Several months ago, I became fascinated by The Strangers Project. If you enjoy Humans of New York, it is likely you will enjoy this project. Brandon Doman, who runs the site, has traveled the globe collecting over 7000+ true stories written spontaneously by strangers. He posts the letters on his page. If you have not yet come across his site, definitely check it out!

Because his project is right up my alley, I thought it might be fun to build off this idea and work on a similar project online, using Omegle. I figured that outlet would be best, since the people I speak to will be completely anonymous. Nevertheless, because I wanted a diverse range of responses, I decided to type eight different countries that popped into my head into the “find strangers with common interests box” (The United States, England, Australia, India, Italy, Russia, New Zealand, and Canada).


While listing the country of  interest does not necessarily mean the stranger is from one of those places, I divided up my respondents by the country of interest we were matched up by. Of course, multiple strangers disconnected on me before I could continue my spiel, but I told myself that for now, I would stop once I found five respondents.

Rather than asking the strangers to write letters, I took a slightly different approach and asked them to respond to three questions. Here is how I started most of my messages:

Hey, have you ever heard of the Stranger’s Project? (Wait for response, then explain project).

I’m working on something similar was wondering if you want to help out by answering these three things?

1). What is your biggest regret?

2). What do you think your best accomplishment in life has been so far?

3). What is something you still want to achieve in life/cross off your bucket list?

I kept all of the language in everyone’s answer, but edited some of the punctuation to make the answers easier to read. Without further ado, here were peoples’ answers:



Person #1

1). Hmm, my biggest regret is not working hard enough to get into a good college.

2). Biggest achievement is my gf.

3). And I wanna be a great businessman.

New Zealand

Person #2

1). Dropping out of school.

2). Skateboarding.

3). Become a personal trainer.


Person #3

1). Biggest regret is being less confident and not so honest to people.

2). I think best accomplishment is getting in the top team of soccer in my city, and of course, graduating high school, as I’m only 18.

3). I think my biggest dream is climbing Mount Everest.

Person #4

1). Well, so far I don’t really have any regrets. I mean I’m only a teenager. My life has just started and there are many various possibilities that could happen to me. The world is mine and it’s only a matter of time of just taking and implementing what I want to do.

2). My biggest accomplishment I guess is being good in my academics. I have always studied and worked hard. I’m off to college soon. Also, I am involved in many research projects in which I try to help out my community. Also, I volunteer every week. I think overall, the biggest accomplishment I can give is helping out my community. The thing that is in it for me is the smile on peoples’ faces and that I caused it to happen.

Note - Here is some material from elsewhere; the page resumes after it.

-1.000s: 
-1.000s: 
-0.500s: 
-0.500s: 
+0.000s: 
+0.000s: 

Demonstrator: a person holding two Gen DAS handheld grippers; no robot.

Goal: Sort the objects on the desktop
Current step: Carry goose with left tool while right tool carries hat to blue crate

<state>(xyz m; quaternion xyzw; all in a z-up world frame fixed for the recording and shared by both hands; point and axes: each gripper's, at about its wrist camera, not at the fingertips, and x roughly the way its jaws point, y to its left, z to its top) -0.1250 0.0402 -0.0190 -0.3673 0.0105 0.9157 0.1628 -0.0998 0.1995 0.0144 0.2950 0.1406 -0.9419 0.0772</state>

3). To make it short and simple: SKYDIVING

Person #5

1). Biggest regret, I was pretty young, maybe like 8 or 9. My cousin who’s a year older than me always had family issues with the rest of the family, but this day, we were hanging out and she got mad and started yelling stuff at my mom and the dumb kid I was, I joined along, so I yelled at my mom. Minutes later, she was in bedroom and said she had to talk with me. When I entered, her eyes were in tears and her heart was broken, so we talked and she said how disappointed she was with me, so we made up. From that day on, I told myself I’ll never make my mom cry ever again and, so far, I’ve kept my promise.

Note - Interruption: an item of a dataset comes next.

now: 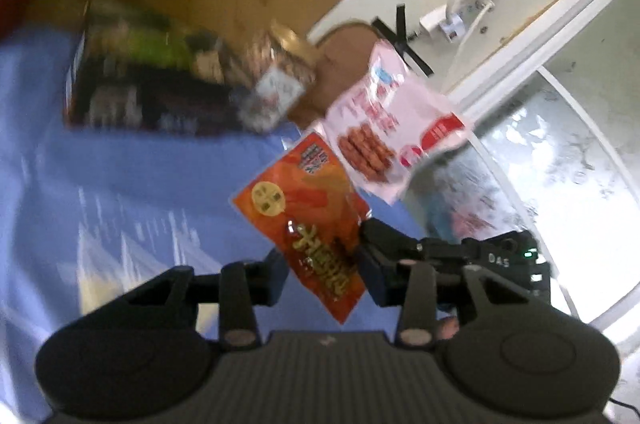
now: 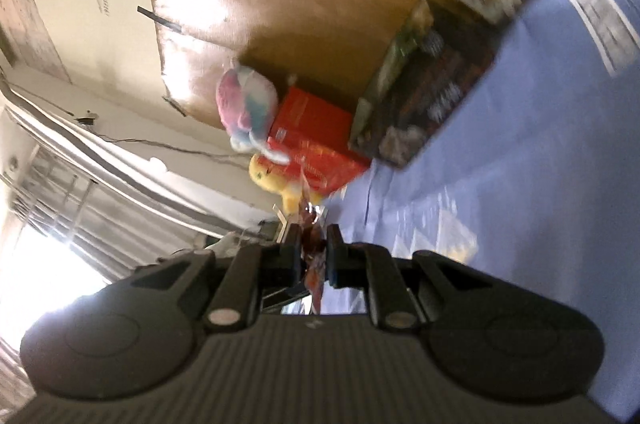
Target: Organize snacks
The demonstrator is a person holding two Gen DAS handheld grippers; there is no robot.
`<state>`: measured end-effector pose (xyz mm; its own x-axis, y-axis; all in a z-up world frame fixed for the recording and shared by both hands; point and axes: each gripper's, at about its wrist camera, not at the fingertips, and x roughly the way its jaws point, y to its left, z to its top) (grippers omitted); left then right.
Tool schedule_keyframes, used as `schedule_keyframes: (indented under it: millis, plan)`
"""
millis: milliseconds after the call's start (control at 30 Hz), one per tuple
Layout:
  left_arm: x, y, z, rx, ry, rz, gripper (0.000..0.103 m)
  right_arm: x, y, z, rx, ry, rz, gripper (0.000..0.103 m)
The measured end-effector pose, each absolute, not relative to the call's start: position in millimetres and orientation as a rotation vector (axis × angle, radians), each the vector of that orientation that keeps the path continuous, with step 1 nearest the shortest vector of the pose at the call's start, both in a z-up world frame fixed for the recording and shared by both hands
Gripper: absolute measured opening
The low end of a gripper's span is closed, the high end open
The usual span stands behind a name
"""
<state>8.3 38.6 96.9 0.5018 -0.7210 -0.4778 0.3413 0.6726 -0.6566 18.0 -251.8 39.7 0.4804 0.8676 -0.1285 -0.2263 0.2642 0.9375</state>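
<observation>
The left gripper [image 1: 322,264] holds an orange snack packet [image 1: 308,220] between its narrow jaws, above a blue cloth [image 1: 140,176]. The right gripper [image 2: 313,252] is clamped on another packet [image 2: 314,276] (seen edge-on). A pink-and-white snack bag [image 1: 384,120] is beside the orange one; its support is unclear.

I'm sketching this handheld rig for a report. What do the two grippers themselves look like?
Both look alike: matte black plastic. The left gripper has a ribbed flat deck nearest the camera, a round housing on each side, and angular linkage arms with pale round pins. The right gripper shows the same build. In the left view, the other gripper's body carries white letters "DAS" and a small green light. No sleeves or cables show clearly.
</observation>
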Motion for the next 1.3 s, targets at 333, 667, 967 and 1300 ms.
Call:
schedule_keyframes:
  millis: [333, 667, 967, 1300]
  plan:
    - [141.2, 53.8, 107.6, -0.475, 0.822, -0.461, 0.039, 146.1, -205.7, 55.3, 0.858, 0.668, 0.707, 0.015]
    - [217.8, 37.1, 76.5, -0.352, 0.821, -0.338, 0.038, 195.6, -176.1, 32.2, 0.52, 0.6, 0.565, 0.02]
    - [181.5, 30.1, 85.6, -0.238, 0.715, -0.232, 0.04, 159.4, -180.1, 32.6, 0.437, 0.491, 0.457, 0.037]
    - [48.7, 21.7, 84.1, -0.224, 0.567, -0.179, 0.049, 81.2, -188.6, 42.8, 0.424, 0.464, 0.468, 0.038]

2). Biggest accomplishment, well it was getting into college with an ACT score of 18. I never been the type to ever take school seriously, even as a child, I was always daydreaming haha, still am today, but back November/December I was the most stressed I’ve been and had borderline depression. I’m normally a layback/chill type of person, so this was all new for me and at this point, I was seriously considering not going to college. But it must’ve been a miracle that I got in. The only person I would’ve cheated by not going to college would’ve been my dad. My dad is one of those immigrant rags to riches stories.

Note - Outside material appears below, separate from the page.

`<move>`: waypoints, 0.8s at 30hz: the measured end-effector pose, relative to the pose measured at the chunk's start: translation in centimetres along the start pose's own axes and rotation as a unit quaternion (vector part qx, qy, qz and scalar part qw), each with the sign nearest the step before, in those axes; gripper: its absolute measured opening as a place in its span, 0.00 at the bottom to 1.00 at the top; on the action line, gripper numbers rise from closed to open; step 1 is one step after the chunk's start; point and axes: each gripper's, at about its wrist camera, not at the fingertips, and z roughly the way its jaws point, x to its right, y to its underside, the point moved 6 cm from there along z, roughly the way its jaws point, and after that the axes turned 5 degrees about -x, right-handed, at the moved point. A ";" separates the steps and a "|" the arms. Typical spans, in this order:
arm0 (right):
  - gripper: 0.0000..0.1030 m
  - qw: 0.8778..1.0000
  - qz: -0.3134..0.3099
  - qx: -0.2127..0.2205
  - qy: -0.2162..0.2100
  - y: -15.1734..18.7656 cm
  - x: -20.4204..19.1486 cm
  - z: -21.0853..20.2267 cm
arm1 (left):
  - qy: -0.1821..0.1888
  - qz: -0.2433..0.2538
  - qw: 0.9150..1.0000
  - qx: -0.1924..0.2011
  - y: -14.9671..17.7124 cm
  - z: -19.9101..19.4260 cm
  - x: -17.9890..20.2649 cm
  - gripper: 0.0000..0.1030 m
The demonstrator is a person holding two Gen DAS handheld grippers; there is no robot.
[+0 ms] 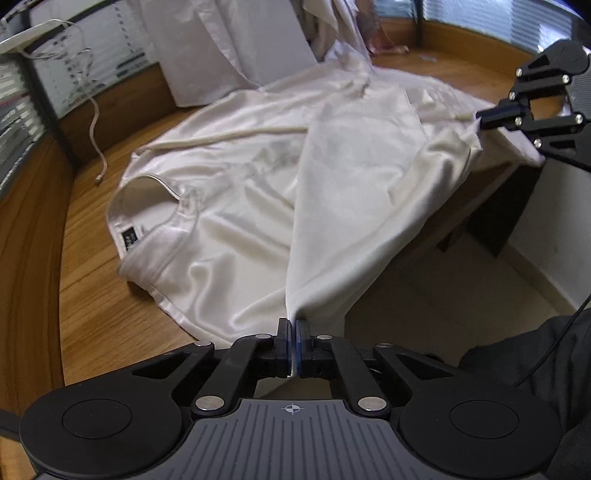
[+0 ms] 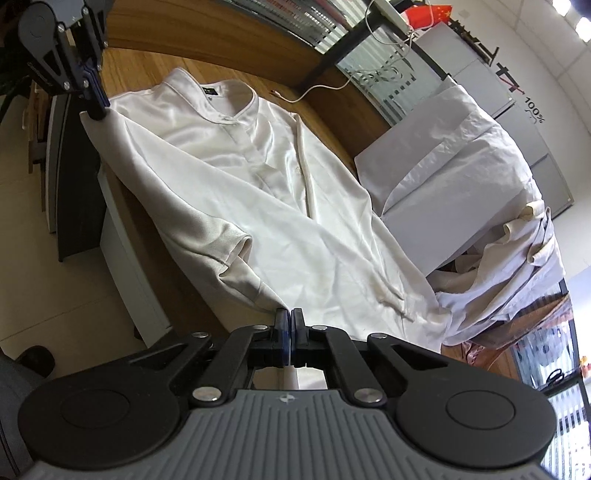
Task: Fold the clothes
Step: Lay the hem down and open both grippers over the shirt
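A cream satin shirt (image 2: 266,177) lay face-up on the wooden table (image 1: 92,258), collar toward the far left. The left gripper (image 1: 292,325) was clamped on its near shoulder edge, the right gripper (image 2: 288,321) clamped on its hem corner. Step in hand: lifting one side. The next move probably calls for carrying that edge across the front.

- Wooden table (image 1: 92,258), warm brown grain.
- White cable (image 1: 96,122) trailing across table near back edge; plug end lies on wood.
- Frosted glass partition (image 2: 388,70) w/ dark frame behind table.
- Grey box (image 2: 424,206) standing on table, pale cloth draped over it.
- Red flag (image 2: 428,14) at top of right view.
- Pale tiled floor (image 1: 461,288) beside table.
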 end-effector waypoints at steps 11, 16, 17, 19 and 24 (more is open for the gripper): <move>0.01 0.999 -0.014 -0.012 -0.030 -2.5 5.5 5.7 | 0.010 -0.116 0.993 -0.011 -6.0 1.0 -5.3 0.04; 0.01 0.998 -0.028 -0.013 -0.059 -3.7 7.7 10.0 | -0.013 -0.126 0.991 -0.038 -8.7 4.5 -7.4 0.04; 0.01 0.997 -0.032 -0.013 -0.066 -4.0 8.1 10.9 | -0.017 -0.127 0.991 -0.043 -9.1 5.2 -7.7 0.04; 0.00 0.996 -0.038 -0.015 -0.077 -4.4 8.8 12.6 | -0.025 -0.132 0.989 -0.055 -9.7 6.5 -8.3 0.04; 0.00 0.991 -0.034 -0.028 -0.124 -4.4 10.5 16.6 | -0.043 -0.143 0.986 -0.080 -10.1 9.2 -9.2 0.04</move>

3). My dad has built in his “empire” that will be handed down to me, which is worth a couple million. My goal is to double what he has made and provide for my parents to live the life they always wanted, but were always working. So right now, I’m constantly thinking of these so called “million dollar ideas.” So first thing when I get a lot of money is buy a Porsche 911 Carrera for my dad. It’s a German car and when he was living there super poor, it was one of those cars that you get happy to see, but never get that chance to buy. He has the money now to get one, but he won’t. He wants to save more money in my future so it’s the least I can do for him. And for my mom, a really big house she’ll love to call home and soon all the vacations around the world they want! Now for myself, well, I’m a big car enthusiast, so there’s a couple cars I want that are over 200k, such as the McLaren 650S and the Ferrari 599. And I’ve given myself a 10-20 year deadline to make all of this happen. But I’m aiming for 10-15 right now!


What do you guys think? Do you share some of these regrets, accomplishments, or dreams? Have you ever pursued a similar project? I’d love to hear from you!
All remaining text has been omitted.